== Aim of the exercise ==
Copy each line below exactly as it appears. Pictures are to be omitted.

== Recorded information ==

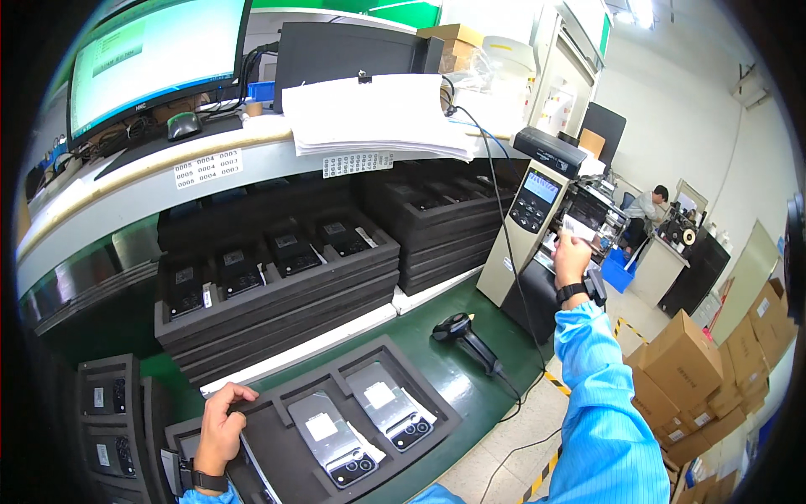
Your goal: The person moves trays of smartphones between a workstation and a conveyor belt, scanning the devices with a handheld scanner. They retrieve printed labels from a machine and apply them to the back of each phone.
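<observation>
My right hand reaches to the front of a label printer, its fingers pinched on a small white label at the outlet. My left hand, fingers bent and thumb apart, is over the left part of a black foam tray. Beside its thumb shows the pale edge of a flat thing in the tray's left slot; the hand hides part of it. Two grey smartphones lie camera side up to its right, a middle phone and a right phone, each with white labels.
A black barcode scanner lies on the green table, its cable trailing off the edge. Stacked foam trays with dark phones stand under a shelf holding a monitor and papers. Cardboard boxes stand right; a person works beyond.
</observation>
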The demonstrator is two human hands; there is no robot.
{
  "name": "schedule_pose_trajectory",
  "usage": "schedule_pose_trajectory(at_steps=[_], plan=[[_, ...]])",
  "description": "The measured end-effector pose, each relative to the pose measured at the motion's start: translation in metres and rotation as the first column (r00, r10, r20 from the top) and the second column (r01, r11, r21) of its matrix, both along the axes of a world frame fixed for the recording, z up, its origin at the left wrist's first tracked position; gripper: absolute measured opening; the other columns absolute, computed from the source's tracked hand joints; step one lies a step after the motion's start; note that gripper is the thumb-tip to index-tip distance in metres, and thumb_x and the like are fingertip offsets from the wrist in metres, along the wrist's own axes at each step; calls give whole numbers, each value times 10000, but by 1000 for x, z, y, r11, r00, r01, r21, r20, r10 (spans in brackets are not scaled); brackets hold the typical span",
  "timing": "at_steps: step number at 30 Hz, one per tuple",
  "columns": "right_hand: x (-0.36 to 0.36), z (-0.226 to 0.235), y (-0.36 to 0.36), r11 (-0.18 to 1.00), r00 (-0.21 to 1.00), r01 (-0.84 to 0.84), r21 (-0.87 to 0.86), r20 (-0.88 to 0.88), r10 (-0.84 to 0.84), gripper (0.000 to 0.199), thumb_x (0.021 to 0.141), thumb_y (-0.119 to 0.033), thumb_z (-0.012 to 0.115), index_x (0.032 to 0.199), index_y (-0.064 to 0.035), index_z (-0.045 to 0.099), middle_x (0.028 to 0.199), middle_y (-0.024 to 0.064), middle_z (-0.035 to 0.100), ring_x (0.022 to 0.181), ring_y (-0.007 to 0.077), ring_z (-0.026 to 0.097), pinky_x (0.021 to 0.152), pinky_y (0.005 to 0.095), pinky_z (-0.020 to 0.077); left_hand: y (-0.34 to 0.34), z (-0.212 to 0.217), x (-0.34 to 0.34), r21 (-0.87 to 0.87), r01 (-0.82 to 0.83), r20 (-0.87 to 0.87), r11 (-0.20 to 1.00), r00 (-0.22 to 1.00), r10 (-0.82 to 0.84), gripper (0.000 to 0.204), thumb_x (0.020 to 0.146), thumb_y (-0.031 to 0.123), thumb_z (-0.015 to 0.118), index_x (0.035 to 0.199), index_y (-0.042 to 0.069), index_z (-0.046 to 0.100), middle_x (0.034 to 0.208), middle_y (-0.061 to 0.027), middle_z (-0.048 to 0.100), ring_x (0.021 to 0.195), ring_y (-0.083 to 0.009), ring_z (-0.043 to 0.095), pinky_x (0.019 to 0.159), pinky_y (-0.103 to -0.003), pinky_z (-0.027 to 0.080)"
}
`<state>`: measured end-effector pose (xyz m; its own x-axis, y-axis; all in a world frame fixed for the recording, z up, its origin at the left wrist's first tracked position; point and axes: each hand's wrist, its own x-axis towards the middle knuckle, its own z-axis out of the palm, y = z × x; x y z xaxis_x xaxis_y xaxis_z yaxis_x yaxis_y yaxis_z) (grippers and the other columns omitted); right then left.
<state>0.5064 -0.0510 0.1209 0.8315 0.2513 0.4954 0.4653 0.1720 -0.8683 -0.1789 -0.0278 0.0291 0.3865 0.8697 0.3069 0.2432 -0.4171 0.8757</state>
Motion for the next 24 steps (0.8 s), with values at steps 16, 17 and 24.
schedule_pose_trajectory(at_steps=[16, 17, 24], plan=[[-416, -37, -56, -660, -53, -551, -511, -768, 638, 286, 1074, -272, 532, 1057, -35, 692, 683, 1, 620, 547, 88, 571, 520, 273, 470, 4, -16, -11, 57, 47, 13, 997, 999, -48, 445, 786, 21, 524, 1225, -39, 562, 1151, -163, 678, 1166, -293, 655, 1033, -403, 502], [-438, -39, -53, -712, -119, -489, -504, -770, 627, 295, 1070, -281, 538, 1057, -30, 693, 684, 10, 624, 541, 96, 569, 524, 281, 474, 3, -15, -12, 65, 22, 3, 998, 1000, -22, 454, 798, 30, 532, 1248, -27, 544, 1146, -171, 678, 1155, -305, 660, 1025, -407, 506], [-448, -53, -58, -504, 4, -459, -731, -569, 822, 413, 983, -415, 702, 892, -14, 740, 676, 58, 706, 619, 145, 678, 596, 314, 536, -15, -13, 6, 232, -147, -472, 961, 847, 244, 540, 845, 209, 630, 1345, 26, 533, 1215, -158, 686, 1141, -334, 656, 970, -448, 487]])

== Completed task ==
Your goal: The person moves trays of smartphones between a workstation and a conveyor belt, scanning the devices with a handheld scanner. They retrieve printed labels from a machine and apply them to the back of each phone.
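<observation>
My right hand reaches to the front of a label printer, its fingers pinched on a small white label at the outlet. My left hand, fingers bent and thumb apart, is over the left part of a black foam tray. Beside its thumb shows the pale edge of a flat thing in the tray's left slot; the hand hides part of it. Two grey smartphones lie camera side up to its right, a middle phone and a right phone, each with white labels.
A black barcode scanner lies on the green table, its cable trailing off the edge. Stacked foam trays with dark phones stand under a shelf holding a monitor and papers. Cardboard boxes stand right; a person works beyond.
</observation>
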The demonstrator is two human hands; there is no robot.
{
  "name": "schedule_pose_trajectory",
  "usage": "schedule_pose_trajectory(at_steps=[_], plan=[[_, ...]])",
  "description": "The measured end-effector pose, each relative to the pose measured at the motion's start: translation in metres and rotation as the first column (r00, r10, r20 from the top) and the second column (r01, r11, r21) of its matrix, both along the axes of a world frame fixed for the recording, z up, its origin at the left wrist's first tracked position; gripper: absolute measured opening; the other columns absolute, computed from the source's tracked hand joints; step one lies a step after the motion's start; note that gripper is the thumb-tip to index-tip distance in metres, and thumb_x and the like are fingertip offsets from the wrist in metres, along the wrist's own axes at each step; calls give whole numbers, each value times 10000, but by 1000 for x, z, y, r11, r00, r01, r21, r20, r10 (spans in brackets are not scaled); brackets hold the typical span",
  "timing": "at_steps: step number at 30 Hz, one per tuple",
  "columns": "right_hand: x (-0.36 to 0.36), z (-0.226 to 0.235), y (-0.36 to 0.36), r11 (-0.18 to 1.00), r00 (-0.21 to 1.00), r01 (-0.84 to 0.84), r21 (-0.87 to 0.86), r20 (-0.88 to 0.88), r10 (-0.84 to 0.84), gripper (0.000 to 0.199), thumb_x (0.021 to 0.141), thumb_y (-0.119 to 0.033), thumb_z (-0.012 to 0.115), index_x (0.032 to 0.199), index_y (-0.064 to 0.035), index_z (-0.045 to 0.099), middle_x (0.028 to 0.199), middle_y (-0.024 to 0.064), middle_z (-0.035 to 0.100), ring_x (0.022 to 0.181), ring_y (-0.007 to 0.077), ring_z (-0.026 to 0.097), pinky_x (0.021 to 0.152), pinky_y (0.005 to 0.095), pinky_z (-0.020 to 0.077); left_hand: y (-0.34 to 0.34), z (-0.212 to 0.217), x (-0.34 to 0.34), r21 (-0.87 to 0.87), r01 (-0.82 to 0.83), r20 (-0.87 to 0.87), r11 (-0.20 to 1.00), r00 (-0.22 to 1.00), r10 (-0.82 to 0.84), gripper (0.000 to 0.204), thumb_x (0.020 to 0.146), thumb_y (-0.031 to 0.123), thumb_z (-0.015 to 0.118), index_x (0.035 to 0.199), index_y (-0.042 to 0.069), index_z (-0.046 to 0.100), middle_x (0.034 to 0.208), middle_y (-0.061 to 0.027), middle_z (-0.048 to 0.100), ring_x (0.021 to 0.195), ring_y (-0.083 to 0.009), ring_z (-0.043 to 0.095), pinky_x (0.019 to 0.159), pinky_y (-0.103 to -0.003), pinky_z (-0.027 to 0.080)"
}
`<state>`: measured end-effector pose (xyz m; its own x-axis, y-axis; all in a world frame fixed for the recording, z up, its origin at the left wrist's first tracked position; point and axes: each hand's wrist, its own x-axis towards the middle knuckle, its own z-axis out of the palm, y = z × x; x y z xaxis_x xaxis_y xaxis_z yaxis_x yaxis_y yaxis_z) (grippers and the other columns omitted); right then left.
<state>0.5064 -0.0510 0.1209 0.8315 0.2513 0.4954 0.4653 0.1720 -0.8683 -0.1789 -0.0278 0.0291 0.3865 0.8697 0.3069 0.2432 -0.4171 0.8757</state>
Motion for the next 24 steps (0.8 s), with values at steps 16, 17 and 24.
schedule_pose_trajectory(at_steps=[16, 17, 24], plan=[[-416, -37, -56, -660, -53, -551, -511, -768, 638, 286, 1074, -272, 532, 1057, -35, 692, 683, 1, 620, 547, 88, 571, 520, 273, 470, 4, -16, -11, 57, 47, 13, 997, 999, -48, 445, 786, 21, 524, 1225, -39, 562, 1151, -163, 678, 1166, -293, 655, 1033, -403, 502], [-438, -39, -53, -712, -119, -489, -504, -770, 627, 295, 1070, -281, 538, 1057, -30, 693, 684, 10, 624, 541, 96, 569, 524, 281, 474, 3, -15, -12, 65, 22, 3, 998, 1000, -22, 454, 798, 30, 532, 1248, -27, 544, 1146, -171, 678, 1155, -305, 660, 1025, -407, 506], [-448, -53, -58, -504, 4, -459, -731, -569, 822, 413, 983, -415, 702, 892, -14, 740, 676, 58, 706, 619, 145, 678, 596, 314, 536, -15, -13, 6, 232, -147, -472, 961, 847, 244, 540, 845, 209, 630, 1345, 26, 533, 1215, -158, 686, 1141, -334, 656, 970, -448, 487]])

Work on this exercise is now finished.